Information Landmine

"The Americans keep telling us how successful their system is. Then they remind us not to stray too far from our hotel at night." - An un-named EU trade representative quoted during international trade talks in Denver, Colorado, 1997.

Tuesday, July 17, 2007

The internet, amateur journalism and MMA

The Geekier parts of the blogosphere have been all-a-twitter about Andrew Keen's book, The Cult of the Amateur. For those who've not heard, this is essentially a rant about how the internet is destroying the cultural industries, fragmenting public discourse and generally heralding the end of civilisation as we know it. The argument is that, between piracy and user-generated content, the market for big-budget, mainstream culture like big-budget films, popular hits and broadcast news are getting muscled out the market. For some reason he thinks this is a bad thing. So, to re-cap, this is a man who thinks that the big problem for the movie industry in the future is that it films won't have big enough budgets, the big problem for music is that people will listen to too much different stuff, and the big problem with the news media will be that we're hearing too many different opinions (I'm exaggerating slightly, but not much).

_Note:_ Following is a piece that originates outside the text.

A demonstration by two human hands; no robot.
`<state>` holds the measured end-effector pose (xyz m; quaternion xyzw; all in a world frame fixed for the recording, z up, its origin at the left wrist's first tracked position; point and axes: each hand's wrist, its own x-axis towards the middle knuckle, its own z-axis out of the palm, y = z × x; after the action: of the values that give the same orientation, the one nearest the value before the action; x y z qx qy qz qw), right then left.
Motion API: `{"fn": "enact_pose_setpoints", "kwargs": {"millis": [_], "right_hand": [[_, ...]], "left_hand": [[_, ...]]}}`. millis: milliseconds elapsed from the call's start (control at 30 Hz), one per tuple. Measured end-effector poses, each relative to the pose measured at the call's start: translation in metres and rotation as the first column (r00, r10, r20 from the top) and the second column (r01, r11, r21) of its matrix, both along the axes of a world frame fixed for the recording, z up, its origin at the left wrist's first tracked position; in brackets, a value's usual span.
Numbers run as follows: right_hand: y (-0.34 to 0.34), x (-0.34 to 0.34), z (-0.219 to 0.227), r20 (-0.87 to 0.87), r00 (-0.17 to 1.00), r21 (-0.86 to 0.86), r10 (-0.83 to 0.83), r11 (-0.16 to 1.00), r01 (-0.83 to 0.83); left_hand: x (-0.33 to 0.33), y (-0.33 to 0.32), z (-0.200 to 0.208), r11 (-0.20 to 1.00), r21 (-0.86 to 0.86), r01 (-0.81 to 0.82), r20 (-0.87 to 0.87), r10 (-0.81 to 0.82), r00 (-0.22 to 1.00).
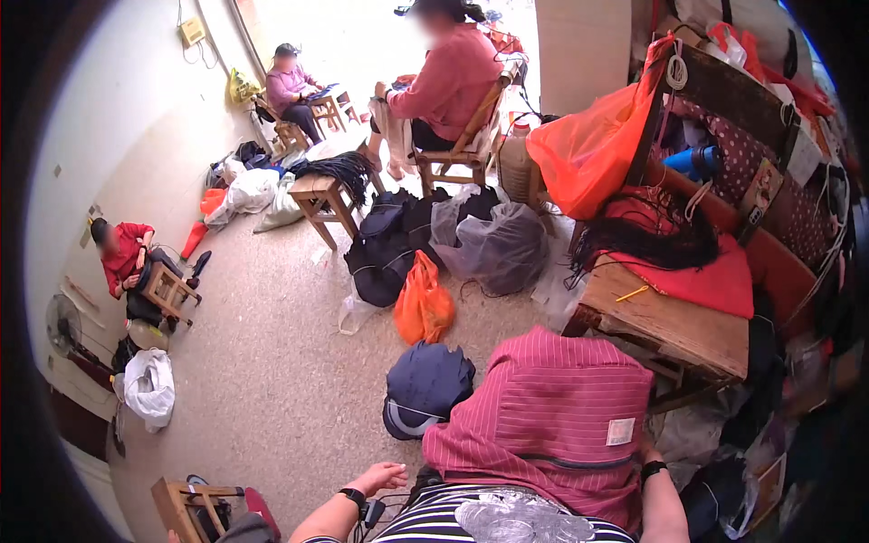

Many people far smarter than me have already written about how laughably bad the book is: equal parts economic illiteracy and touching faith in the status quo. In a brilliant combination of style and substance, Lessig put together a wiki in which a bunch of internet "amateurs" have come together to offer some fairly penetrating analysis of the faults of Keen's mass-media approved expertise - so I don't really need to go on about it.

What made me think of it was this article on the BBC News Site, all about how "politicians, religious leaders and senior police officers have condemned the staging of Scotland's first major cage fighting event." There's nothing particularly remarkable about the story. Every so often some member of the moral majority notices a cage event for the first time, and presents their shocking revelation as though it were news. Each time, you get the same tired analogies to gladiatorial combat and cockfighting and the same airy speculations about some connection to street violence. This happened when the UFC first came to England, and will probably continue to happen to smaller shows to no particular effect, because, on closer inspection, MMA always turns out to be a pretty safe sport and most of the people doing it turn out to be pretty decent citizens. What's interesting is that it didn't seem to happen the last time the the UFC hit these shores, presumably because it's now big business and so was accompanied by Dana White and his small army of publicists and trigger-happy lawyers.

All the stories really do is confirm what most of us knew anyway: if you know anything about a local story that's in the national news, you're going to find that most of what's being written about it is bollocks. The "filters" that Keen thinks keep us safe from slanderous journalism only work for those who have the resources to take serious legal action against major news organisations.